Revisar o obsoleto e insustentável fee for service. Um modelo de remuneração onde maior é o repasse quanto mais caro for o serviço prestado. Vejam as empresas de capital aberto que tornam seus números públicos. Basta uma visita ao site de RI da Oncoclínicas ou da Rede D´or para ver que o faturamento por infusão de quimioterapia dobra a cada poucos anos. Até quando irão suportar as fontes pagadoras? Por que não iniciar discussões com pagamento baseado em desfecho clínico, ou valor? 

Prevenção de doenças e programas de detecção precoce. Uma obviedade, por certo, mas o modelo de remuneração ineficiente descrito acima inverte a lógica de prevenir em vez de remediar. Sem falar na oncogenética que é amplamente ignorada em nosso país é uma ferramenta valiosa para selecionar melhor as famílias que deveriam receber um acompanhamento mais intensivo ou tratamentos preventivos. 

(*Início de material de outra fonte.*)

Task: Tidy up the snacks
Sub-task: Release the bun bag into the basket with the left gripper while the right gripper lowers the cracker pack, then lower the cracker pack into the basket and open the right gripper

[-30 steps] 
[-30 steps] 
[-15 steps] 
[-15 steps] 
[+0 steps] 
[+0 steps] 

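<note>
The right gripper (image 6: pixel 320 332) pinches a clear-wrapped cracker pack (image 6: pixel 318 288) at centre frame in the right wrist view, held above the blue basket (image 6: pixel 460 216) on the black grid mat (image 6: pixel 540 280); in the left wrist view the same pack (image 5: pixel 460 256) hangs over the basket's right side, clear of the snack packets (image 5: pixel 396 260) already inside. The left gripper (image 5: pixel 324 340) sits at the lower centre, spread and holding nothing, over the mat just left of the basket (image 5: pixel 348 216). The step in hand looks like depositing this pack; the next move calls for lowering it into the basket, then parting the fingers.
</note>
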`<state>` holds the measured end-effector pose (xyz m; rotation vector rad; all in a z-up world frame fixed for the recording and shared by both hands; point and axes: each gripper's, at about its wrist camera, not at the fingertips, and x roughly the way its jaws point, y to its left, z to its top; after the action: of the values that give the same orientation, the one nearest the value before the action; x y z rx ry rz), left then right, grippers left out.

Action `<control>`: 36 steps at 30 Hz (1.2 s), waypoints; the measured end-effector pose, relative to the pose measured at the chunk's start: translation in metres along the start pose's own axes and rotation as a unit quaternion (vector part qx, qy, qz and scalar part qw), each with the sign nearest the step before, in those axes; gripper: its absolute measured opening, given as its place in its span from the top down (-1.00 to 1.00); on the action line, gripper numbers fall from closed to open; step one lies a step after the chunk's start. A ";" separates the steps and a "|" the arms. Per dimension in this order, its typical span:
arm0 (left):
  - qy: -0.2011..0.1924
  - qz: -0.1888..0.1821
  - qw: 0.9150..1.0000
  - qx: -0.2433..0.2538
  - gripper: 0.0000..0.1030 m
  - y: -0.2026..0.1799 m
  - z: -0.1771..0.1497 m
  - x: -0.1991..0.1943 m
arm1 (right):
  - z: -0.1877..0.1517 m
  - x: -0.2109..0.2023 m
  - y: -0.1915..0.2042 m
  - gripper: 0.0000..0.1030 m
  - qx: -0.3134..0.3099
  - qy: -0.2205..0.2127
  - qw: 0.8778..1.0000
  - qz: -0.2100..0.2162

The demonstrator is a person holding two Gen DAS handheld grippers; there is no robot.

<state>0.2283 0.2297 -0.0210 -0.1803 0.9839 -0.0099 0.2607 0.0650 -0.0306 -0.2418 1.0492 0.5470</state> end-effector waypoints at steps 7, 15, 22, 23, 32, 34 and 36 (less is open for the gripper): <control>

Livre ambiente para inovação e busca por implementação de tecnologias já desenvolvidas. Não é necessário quebra de patentes ou outras medidas radicais, mas estabelecer parâmetros mais assertivos para biossimilares e meios de validação mais custo-efetivos de drogas para mesmos alvos terapêuticos. Além de parar com o contraproducente protecionismo de instituições públicas como vimos o recente exemplo da vacina da dengue japonesa negada pelo governo federal em prol do produto do Butantan que ainda nem existe. Quem se atreveria, no Brasil, a investir em uma solução para esse problema sabendo que o país voltaria as costas? 

Amadurecer para além de agendas populistas e determinações irreais de cobertura universal, com o que rege a lei 9656/98. Se o Estado não oferta o mínimo em saúde de qualidade, como exigir que a saúde suplementar seja universal e irrestrita? Talvez testar um modelo onde as operadoras poderiam discriminar os tratamentos ofertados e não cobrir outros. E também estabelecer os parâmetros financeiros de farmacoeconomia para incorporação de tecnologias. 

Esse texto foi escrito com objetivo de refletirmos sobre o assunto e porque se assanha e avulta em alguns de nossos parlamentares a ideia de controlar a livre negociação de preços entre os planos de saúde e as empresas contratantes. Hoje a ANS o faz apenas para os menos de 20% dos usuários de planos individuais e familiares. O controle artificial de preços pode ser a pá de cal para o sistema de saúde brasileiro, ocasionando um efeito dominó em muitas e muitas empresas que estão na fronteira da insolvência. Parafraseando Mencken, para todo problema complexo há uma solução simples, mas errada.